**Assigned task**
Only certain lines below are wanted: those starting at the line containing "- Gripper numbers" and ending at the line containing "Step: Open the", both included, each retyped exactly.

____________________

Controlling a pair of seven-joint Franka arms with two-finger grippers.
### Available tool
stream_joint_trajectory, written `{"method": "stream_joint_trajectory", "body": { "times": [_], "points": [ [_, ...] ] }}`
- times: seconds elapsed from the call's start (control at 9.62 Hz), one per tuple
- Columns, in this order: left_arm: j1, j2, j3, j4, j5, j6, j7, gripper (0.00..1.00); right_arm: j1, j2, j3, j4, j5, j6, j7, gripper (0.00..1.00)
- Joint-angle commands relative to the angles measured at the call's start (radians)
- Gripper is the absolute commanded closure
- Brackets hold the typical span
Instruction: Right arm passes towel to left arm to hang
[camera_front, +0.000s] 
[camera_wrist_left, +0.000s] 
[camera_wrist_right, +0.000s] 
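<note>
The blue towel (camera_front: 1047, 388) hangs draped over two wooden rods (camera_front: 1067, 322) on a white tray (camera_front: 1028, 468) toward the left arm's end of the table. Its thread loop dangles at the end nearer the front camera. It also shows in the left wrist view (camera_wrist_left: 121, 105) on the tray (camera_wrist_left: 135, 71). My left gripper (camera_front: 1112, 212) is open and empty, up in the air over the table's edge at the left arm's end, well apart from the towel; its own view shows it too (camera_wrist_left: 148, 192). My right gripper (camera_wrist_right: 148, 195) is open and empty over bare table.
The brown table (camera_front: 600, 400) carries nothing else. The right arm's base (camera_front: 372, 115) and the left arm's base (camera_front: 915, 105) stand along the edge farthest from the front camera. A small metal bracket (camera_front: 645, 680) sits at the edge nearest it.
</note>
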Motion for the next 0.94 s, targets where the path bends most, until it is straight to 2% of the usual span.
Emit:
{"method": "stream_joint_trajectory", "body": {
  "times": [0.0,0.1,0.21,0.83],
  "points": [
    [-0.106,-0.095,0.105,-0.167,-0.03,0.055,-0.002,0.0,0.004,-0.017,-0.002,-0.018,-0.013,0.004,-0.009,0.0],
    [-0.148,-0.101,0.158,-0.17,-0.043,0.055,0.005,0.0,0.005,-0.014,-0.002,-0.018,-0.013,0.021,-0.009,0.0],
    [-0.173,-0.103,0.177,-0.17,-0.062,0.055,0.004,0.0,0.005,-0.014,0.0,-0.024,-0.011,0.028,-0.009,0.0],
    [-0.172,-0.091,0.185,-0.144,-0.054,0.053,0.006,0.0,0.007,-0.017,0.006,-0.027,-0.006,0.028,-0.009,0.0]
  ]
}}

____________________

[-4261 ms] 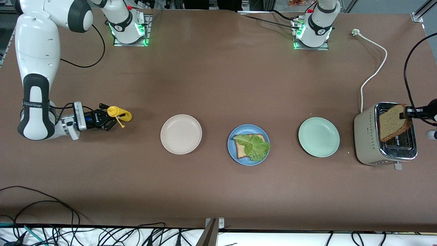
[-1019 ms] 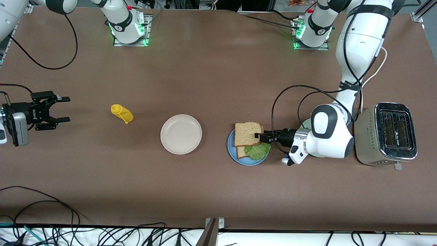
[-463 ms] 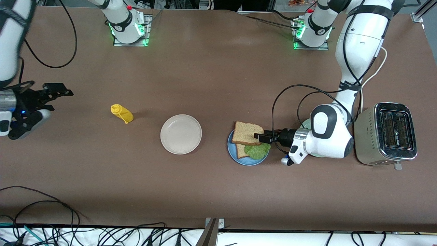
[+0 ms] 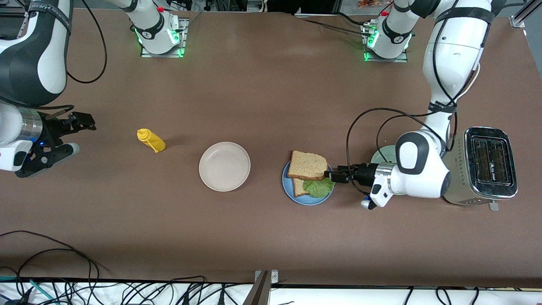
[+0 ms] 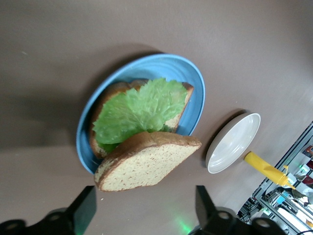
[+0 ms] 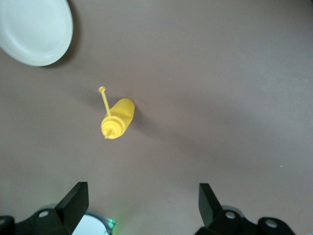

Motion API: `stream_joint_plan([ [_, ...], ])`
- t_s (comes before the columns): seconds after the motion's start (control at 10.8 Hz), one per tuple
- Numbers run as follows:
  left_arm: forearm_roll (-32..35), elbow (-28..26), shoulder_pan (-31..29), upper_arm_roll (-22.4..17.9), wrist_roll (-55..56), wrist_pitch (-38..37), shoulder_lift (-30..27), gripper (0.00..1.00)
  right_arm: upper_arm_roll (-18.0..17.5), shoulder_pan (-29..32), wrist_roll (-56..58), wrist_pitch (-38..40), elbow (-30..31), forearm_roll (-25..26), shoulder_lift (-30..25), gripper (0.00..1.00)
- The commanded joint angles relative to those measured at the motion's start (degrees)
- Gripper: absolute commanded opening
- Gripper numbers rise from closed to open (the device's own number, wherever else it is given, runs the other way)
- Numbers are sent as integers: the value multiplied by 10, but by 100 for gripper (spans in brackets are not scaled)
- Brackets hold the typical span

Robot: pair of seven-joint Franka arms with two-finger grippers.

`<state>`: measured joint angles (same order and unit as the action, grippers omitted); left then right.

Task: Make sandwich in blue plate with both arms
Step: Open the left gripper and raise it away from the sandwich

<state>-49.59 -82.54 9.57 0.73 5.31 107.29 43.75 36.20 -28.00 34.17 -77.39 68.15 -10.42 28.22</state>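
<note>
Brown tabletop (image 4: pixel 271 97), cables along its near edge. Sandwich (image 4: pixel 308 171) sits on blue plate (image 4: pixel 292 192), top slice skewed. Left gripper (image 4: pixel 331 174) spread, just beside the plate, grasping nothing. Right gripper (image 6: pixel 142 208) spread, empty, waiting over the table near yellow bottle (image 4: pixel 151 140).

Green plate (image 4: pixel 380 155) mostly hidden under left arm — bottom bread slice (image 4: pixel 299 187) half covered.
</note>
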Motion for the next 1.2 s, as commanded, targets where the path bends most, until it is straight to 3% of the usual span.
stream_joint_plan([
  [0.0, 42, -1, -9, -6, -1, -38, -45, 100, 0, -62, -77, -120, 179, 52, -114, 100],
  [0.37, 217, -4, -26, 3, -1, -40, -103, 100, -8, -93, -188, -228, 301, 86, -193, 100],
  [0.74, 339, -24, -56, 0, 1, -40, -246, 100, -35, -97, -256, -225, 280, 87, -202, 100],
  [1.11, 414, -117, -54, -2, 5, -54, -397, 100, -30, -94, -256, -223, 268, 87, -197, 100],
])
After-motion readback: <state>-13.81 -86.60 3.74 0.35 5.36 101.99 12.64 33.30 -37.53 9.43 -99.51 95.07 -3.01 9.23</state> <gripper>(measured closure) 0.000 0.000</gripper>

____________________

**Answer space**
- Gripper numbers rise from closed to open (the device's own number, wherever else it is given, runs the other way)
- Numbers are sent as integers: the value multiplied by 10, but by 100 for gripper (spans in brackets are not scaled)
- Brackets hold the typical span

Robot: pair of seven-joint Franka arms with two-finger grippers.

`<state>`: measured joint angles (same order and unit as the action, grippers omitted); left then right.

Task: Make sandwich in blue plate with both arms
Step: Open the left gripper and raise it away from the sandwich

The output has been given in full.